Nicky laughed and spit pea soup out of his nose. Dara laughed, too, and drooled peas down her chin, to be swiftly wiped up by her mother.
"Sorry, Shel," Alex said with real sympathy. "By law, the spouse of the prince or princess is himself (or herself) a prince or princess. And I might as well tell you, you're going to get stuck with a bunch more titles, too."
"Like Lord of Losers," Kathryn suggested.
"And by the way, if we're celebrating my official engagement," Alex demanded, "why are we serving a vegetable I hate?"
"Quitcher bitching," the king ordered. "They're cheap this time of year. You know what it costs to feed all you bums?"
"I have the figure, sir," Edmund said, standing very properly at the king's right elbow.
"That's okay," Shel said hastily. "I don't want to know."
"I also have the figures on what it cost to ship your things from North Dakota."

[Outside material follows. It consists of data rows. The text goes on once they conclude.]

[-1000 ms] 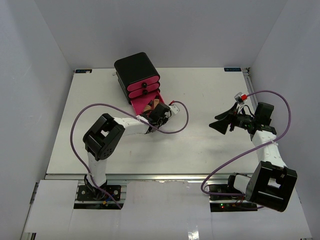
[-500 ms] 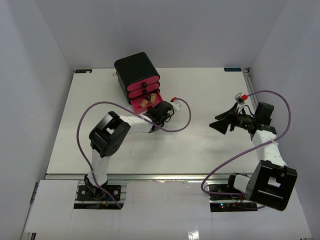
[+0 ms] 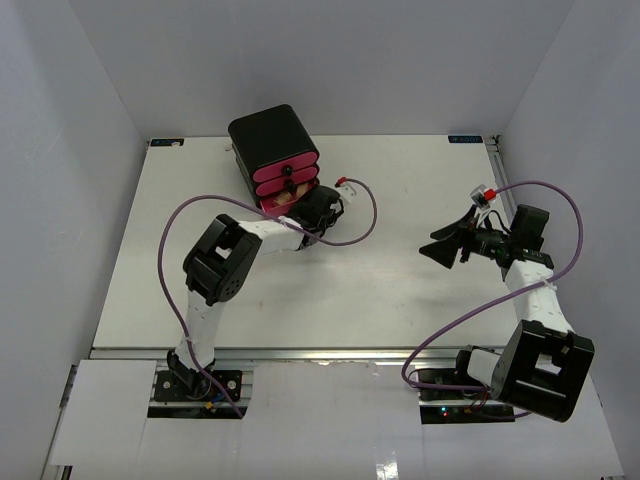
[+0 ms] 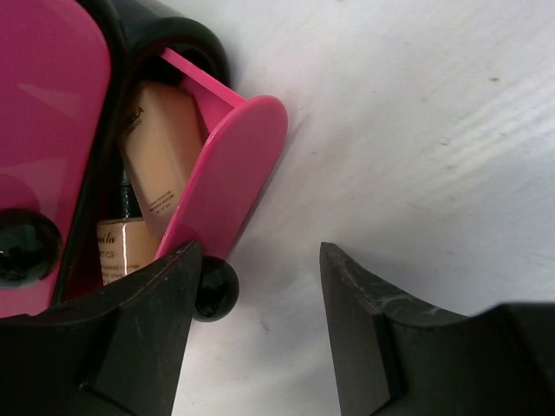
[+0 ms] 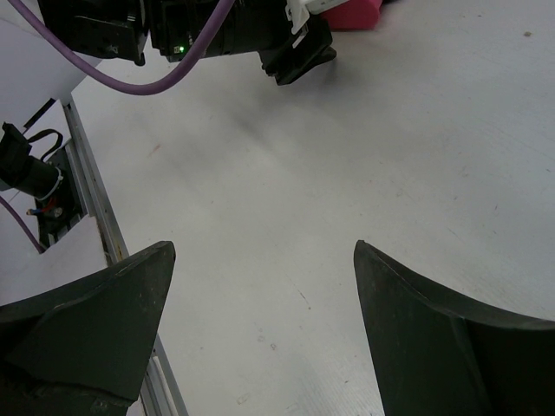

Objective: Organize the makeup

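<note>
The black box (image 3: 272,135) with pink drawers stands at the back of the table. Its bottom drawer (image 4: 234,165) is ajar by a narrow gap. Inside it lie makeup items: an orange tube (image 4: 160,147) and a small tan bottle (image 4: 117,251). My left gripper (image 4: 260,260) is open right in front of this drawer. The drawer's black knob (image 4: 214,289) sits against the inner side of the left finger, with bare table between the jaws. From above, the left gripper (image 3: 318,207) is at the box's front. My right gripper (image 3: 440,247) hovers open and empty over the right side of the table.
The upper pink drawers (image 3: 285,172) are closed. A purple cable (image 3: 350,232) loops from the left wrist over the table's middle. In the right wrist view, the right gripper (image 5: 264,251) looks over bare table toward the left arm (image 5: 217,26). Grey walls enclose the table.
</note>
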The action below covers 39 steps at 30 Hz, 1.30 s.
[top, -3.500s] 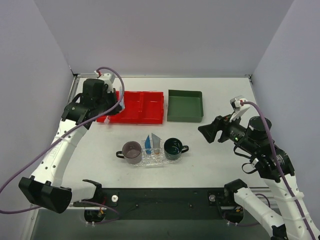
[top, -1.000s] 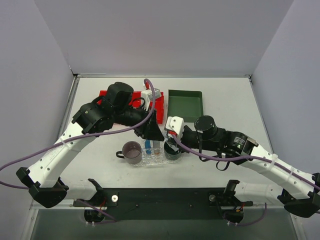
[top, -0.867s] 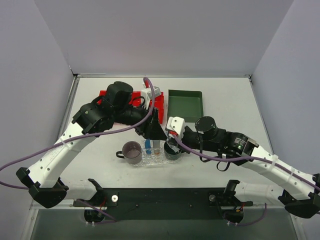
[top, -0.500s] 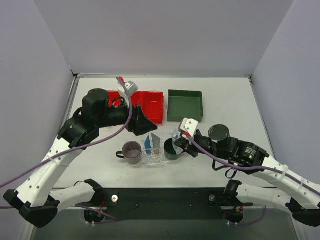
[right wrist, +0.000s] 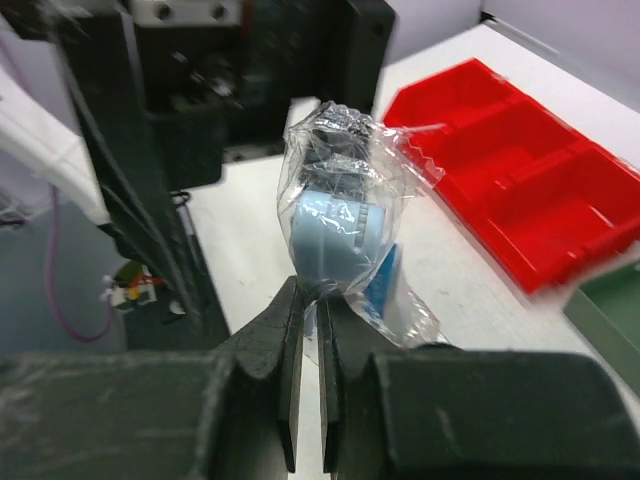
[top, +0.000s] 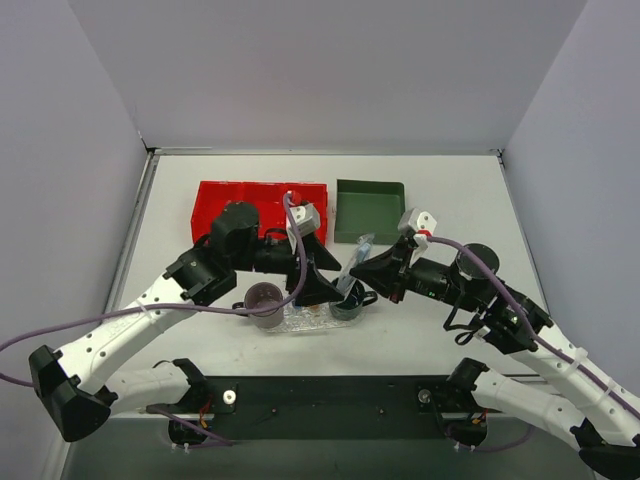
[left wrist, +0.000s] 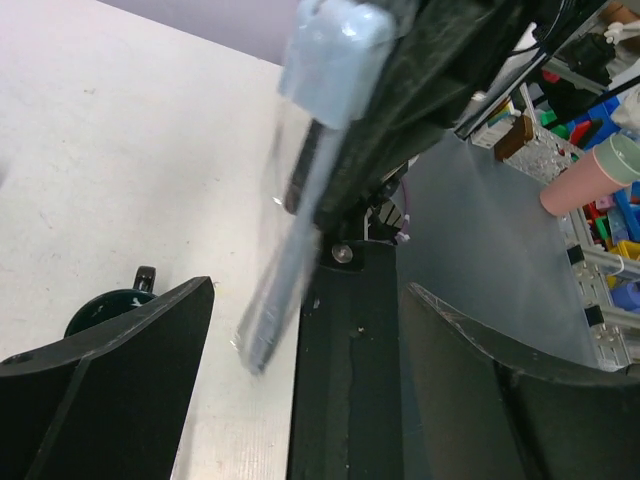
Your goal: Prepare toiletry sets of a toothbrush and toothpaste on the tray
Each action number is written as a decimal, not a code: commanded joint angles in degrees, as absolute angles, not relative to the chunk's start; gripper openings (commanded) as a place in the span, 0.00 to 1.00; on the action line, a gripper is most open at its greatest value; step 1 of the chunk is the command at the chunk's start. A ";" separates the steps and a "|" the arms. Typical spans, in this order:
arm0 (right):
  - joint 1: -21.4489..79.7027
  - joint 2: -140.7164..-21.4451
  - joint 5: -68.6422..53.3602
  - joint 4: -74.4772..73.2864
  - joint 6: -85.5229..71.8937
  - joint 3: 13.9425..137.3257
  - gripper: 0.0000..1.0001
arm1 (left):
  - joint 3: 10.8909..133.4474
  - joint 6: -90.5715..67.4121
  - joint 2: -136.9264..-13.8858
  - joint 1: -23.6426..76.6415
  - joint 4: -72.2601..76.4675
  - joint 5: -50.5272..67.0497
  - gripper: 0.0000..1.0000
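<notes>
- Top external view: the clear tray (top: 300, 322) on the tabletop (top: 450, 190) carries two cups, a purple cup (top: 263, 303) and a dark green cup (top: 347, 298).
- Two bins sit behind it: a red bin (top: 262, 200) and a green bin (top: 370, 212).
- One wrapped toothbrush (right wrist: 335, 215) is above the dark green cup, pinched by the right hand (right wrist: 310, 290).
- The left hand (top: 320, 287) is spread over the tray.
</notes>
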State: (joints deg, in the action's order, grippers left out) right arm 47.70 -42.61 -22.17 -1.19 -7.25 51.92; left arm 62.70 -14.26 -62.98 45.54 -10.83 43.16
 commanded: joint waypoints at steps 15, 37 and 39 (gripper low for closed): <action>47.46 -43.15 -33.49 8.70 -14.68 52.82 0.00 | 61.00 -13.18 -65.57 47.20 -3.96 50.71 0.43; 44.21 -42.62 -22.49 -3.16 -12.39 58.53 0.64 | 59.33 1.13 -65.13 47.37 -14.33 46.41 0.00; 44.03 -44.29 -23.37 -3.25 -12.39 59.41 0.64 | 59.15 1.67 -65.21 47.37 -14.59 46.50 0.00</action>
State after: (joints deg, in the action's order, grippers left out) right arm 44.69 -42.22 -22.72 -4.32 -13.19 55.68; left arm 59.27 -2.26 -65.87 47.27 -13.78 46.44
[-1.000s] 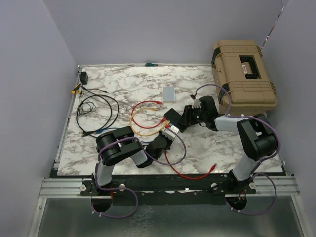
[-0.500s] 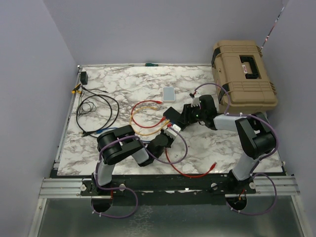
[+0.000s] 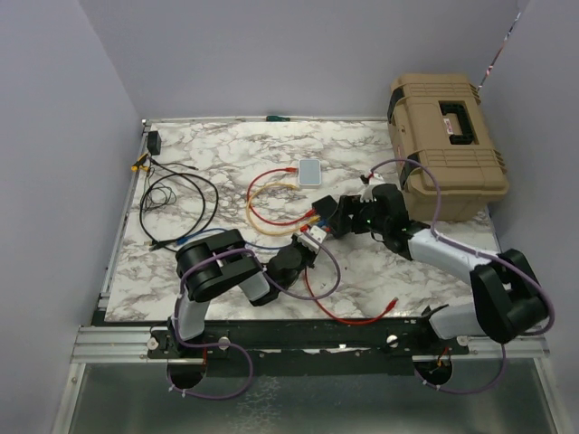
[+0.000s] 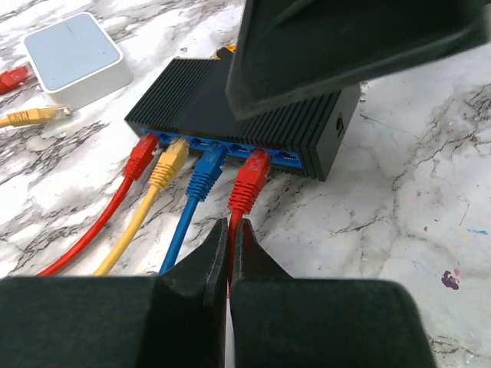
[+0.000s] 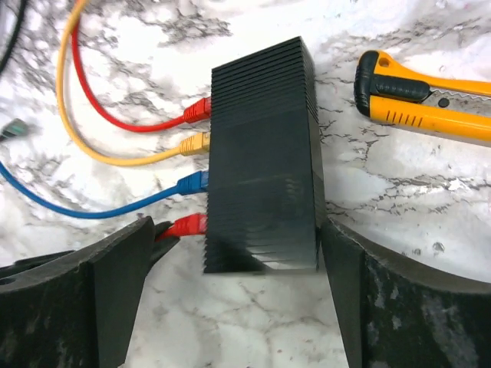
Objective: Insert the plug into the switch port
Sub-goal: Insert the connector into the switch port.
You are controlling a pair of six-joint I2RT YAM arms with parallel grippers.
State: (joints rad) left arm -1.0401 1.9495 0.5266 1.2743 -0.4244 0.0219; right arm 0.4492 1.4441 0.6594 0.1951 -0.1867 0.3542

Alex frowned at him. "I told you I'd pay for that."
"And I told you to forget about it. Bad enough I've got maids and—and footmen and someone's secretly folding my socks. I mean, I'm freaking out just sitting in this room. Although, it helps that you're all kind of jerky. If you were stiff and proper, this would be a lot worse."
"I think the Duke of Shit just insulted us," Christina said.
"Language, please, Your Highness."
"Cram it, Edmund."
"Speaking of stiff and proper," Jenny said hastily from Alex's right elbow, "if I may, the invitation to Prince William's wedding came in the morning packet."
"I told you!" the king said, stopping in mid gnaw on his lamb chop to crow. "I knew she couldn't say no to me. Us, I mean."
"Unfortunately, sir, you're already scheduled to be in New York that day to address the U.N. It is not a thing to be rearranged."
"Right, right. Well, I'll call her."
"No need," Edmund said hastily. "I have already extended regrets on the family's behalf."
"Okay, then. We got any more a' these chops?"
"Dad, for God's sake," Kathryn said, rolling her eyes. "We're all still on the soup course."
"It's my fault you're all slow, like cows in a pasture?"
"That's great," Alex muttered.
"He called us all cows," Prince Alexander said and, to Shel's startlement, continued in verse:
"Another way of saying
I love you, children."
"You stop that," Kathryn ordered. "You haven't done the haiku thing in ages. You're just showing off for Sheldon."
"You guys areso weird," Shel said, staring into his soup. "I can't believe I gave up nice, sane North Dakota for this."
"Ah, but you did," Alex said, squeezing his leg under the table. "Remind me to thank you again later."
"Gross!" Kathryn, Alexander, and Nicky all screamed in unison.
"Not until you're married," the king said, "or I break your spine, boy. Possibly in more than one place."
"You're killin' me," Shel groaned, in a credible imitation of the king.
"It's awful, I know. But look at this, this is nice," Christina said, admiring the announcement in theJuneau News . "You actually don't look like you're going to hit the photographer."
"He caught me in a weak moment," Shel admitted. A post-coital moment, in fact. But what the king didn't know wouldn't hurt him. "If we can't do it until we're married," he informed his bride-to-be, "then the date just moved up by six months."